## [Recorded data]
- - - -
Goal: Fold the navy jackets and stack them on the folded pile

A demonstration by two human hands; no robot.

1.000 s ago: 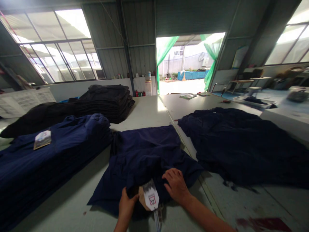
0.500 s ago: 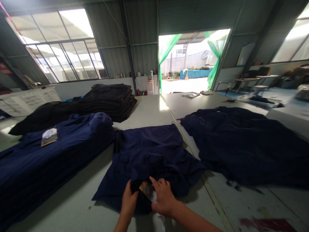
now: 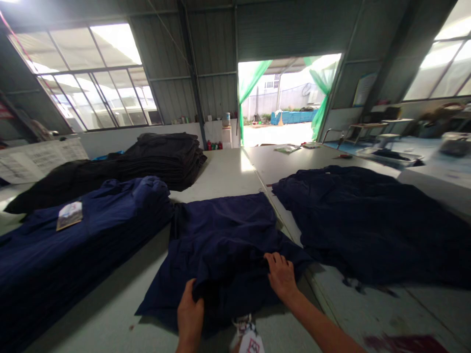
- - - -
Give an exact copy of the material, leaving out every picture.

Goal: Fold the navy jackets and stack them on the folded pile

A demonstration by two human hands; no robot.

1.000 s ago: 
0.500 s ago: 
now: 

Nothing else is required to complete the exercise.